There's a lens manual, however there's no separate manual with the 55-300mm DA L lens. I thought I saw something that said the long zoom had its own manual. Can someone confirm this one way or the other?

Is there a way to find out what firmware is on the camera? Is it certainly 1.0? I have seen posts suggesting that there was more than one firmware upgrade. What's available and which version should I download and install? I am going to using Eneloop's most of the time. A search of the digital form of the K-x manual on "firmware" comes up empty. I presume there are instructions somewhere (online, I suppose!)
Don't worry about dust on the sensor just yet. Just accept that it's going to happen, if it hasn't already, and it's something you'll have to deal with. It's a fact of DSLR life. There are hundreds of threads here describing various materials, tools, and methods of cleaning the sensor.

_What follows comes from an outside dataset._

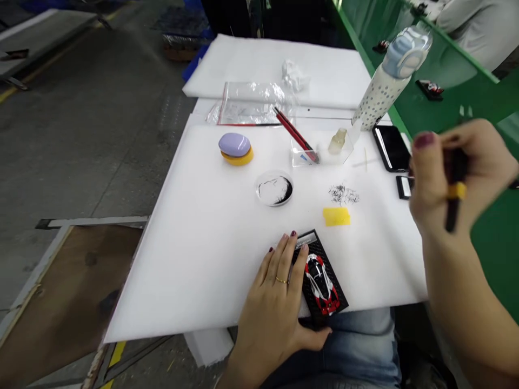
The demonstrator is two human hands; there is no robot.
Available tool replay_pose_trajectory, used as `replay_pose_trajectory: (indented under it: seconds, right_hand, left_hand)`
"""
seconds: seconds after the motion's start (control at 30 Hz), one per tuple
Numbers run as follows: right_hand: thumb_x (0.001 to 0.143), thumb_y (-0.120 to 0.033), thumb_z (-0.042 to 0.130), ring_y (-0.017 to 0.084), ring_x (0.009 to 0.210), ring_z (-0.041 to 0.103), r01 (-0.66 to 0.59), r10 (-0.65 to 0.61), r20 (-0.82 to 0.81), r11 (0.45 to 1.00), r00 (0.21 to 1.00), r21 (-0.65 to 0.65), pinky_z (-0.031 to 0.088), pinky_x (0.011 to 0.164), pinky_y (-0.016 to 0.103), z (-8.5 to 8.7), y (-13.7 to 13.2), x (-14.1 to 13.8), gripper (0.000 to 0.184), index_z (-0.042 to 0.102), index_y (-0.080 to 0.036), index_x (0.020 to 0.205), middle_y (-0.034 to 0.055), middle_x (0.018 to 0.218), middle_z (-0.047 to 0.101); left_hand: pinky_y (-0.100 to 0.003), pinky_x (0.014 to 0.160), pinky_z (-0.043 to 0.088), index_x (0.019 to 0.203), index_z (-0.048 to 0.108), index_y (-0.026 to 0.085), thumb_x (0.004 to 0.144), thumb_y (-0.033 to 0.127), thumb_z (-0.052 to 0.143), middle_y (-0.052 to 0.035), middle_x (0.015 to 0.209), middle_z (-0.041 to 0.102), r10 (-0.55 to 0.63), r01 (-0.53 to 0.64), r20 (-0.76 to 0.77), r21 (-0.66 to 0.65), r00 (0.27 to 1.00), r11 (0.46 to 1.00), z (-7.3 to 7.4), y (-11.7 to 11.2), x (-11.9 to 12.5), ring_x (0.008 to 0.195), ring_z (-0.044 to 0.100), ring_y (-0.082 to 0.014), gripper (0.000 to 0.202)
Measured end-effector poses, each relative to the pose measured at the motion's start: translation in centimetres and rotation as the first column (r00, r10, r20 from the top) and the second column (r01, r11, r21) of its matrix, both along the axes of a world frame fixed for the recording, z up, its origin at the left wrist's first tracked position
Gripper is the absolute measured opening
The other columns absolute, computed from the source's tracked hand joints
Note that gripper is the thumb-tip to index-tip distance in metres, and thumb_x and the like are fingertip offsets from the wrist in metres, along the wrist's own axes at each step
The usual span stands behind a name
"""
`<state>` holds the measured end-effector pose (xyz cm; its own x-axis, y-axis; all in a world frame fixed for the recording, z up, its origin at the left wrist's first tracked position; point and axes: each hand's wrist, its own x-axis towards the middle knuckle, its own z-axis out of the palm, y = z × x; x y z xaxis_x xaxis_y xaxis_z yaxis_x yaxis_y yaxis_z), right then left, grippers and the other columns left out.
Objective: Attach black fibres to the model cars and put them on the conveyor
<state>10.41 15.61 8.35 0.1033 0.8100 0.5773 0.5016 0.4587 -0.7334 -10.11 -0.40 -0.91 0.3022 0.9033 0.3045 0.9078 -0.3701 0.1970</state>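
Note:
A red, white and black toy car (322, 283) sits on a black patterned display base (313, 244) at the table's front edge. My left hand (275, 302) rests on the left side of the base, its fingers stretched out and the thumb near the lower end. Raised at the right, my right hand (450, 167) is closed around a slim black tool with a yellow band (456, 192); motion blur hides its exact kind. Nearby lie a yellow sticky piece (336, 216), a scatter of short black strands (344, 194) and a round clear dish (274, 189) with black bits.
Behind are a lilac-and-yellow oval case (235, 148), red-and-black tweezers (297, 134), a small bottle (337, 141), a clear bag (255, 102) and crumpled tissue (294, 75). A dotted flask (385, 89) and a phone (391, 148) stand right. Another person's sleeve (482, 27) shows beyond.

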Motion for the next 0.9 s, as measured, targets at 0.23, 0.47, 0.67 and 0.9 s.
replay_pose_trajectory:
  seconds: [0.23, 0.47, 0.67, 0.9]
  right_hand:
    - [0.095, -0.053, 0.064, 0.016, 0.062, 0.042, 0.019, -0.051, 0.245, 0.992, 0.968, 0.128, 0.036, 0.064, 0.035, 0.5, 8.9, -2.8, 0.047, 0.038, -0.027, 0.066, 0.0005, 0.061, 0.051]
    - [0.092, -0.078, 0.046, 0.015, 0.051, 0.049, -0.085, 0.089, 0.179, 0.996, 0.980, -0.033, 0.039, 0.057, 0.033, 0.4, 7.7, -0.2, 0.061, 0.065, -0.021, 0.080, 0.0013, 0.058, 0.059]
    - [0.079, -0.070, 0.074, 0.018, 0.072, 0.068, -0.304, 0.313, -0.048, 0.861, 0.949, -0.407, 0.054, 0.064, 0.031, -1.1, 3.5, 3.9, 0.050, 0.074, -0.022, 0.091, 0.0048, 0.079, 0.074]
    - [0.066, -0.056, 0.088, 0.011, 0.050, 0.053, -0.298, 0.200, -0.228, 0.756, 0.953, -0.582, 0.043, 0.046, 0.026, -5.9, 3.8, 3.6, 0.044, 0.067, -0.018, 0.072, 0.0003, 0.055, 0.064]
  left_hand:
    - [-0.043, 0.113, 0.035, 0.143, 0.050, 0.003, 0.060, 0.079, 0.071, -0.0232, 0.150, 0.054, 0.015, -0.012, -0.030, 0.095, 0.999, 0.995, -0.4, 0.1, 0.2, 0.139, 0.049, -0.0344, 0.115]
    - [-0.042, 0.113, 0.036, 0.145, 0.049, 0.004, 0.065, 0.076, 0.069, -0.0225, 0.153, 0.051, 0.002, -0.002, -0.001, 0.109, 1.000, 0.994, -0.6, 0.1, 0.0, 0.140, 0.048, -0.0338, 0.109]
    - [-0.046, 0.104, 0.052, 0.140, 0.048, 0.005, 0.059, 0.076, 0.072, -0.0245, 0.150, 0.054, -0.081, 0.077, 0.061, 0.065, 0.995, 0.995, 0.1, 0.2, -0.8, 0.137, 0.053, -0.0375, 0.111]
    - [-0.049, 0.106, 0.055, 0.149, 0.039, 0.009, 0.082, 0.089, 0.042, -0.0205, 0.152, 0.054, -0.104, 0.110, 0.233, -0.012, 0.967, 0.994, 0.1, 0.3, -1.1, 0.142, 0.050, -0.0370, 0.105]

You check your firmware version by holding the Menu button while turning the camera on. I don't remember ever seeing the install procedure in the manual (any manual) for firmware. You can download the latest here...

Software Downloads : Support & Service : PENTAX

Be sure to follow the included instructions EXACTLY. You definitely want to update it as it corrects a problem with the battery meter among other things.

Pentax doesn't publish different manuals for different lenses so you probably have the only one available.

Enjoy your new camera and welcome to the club!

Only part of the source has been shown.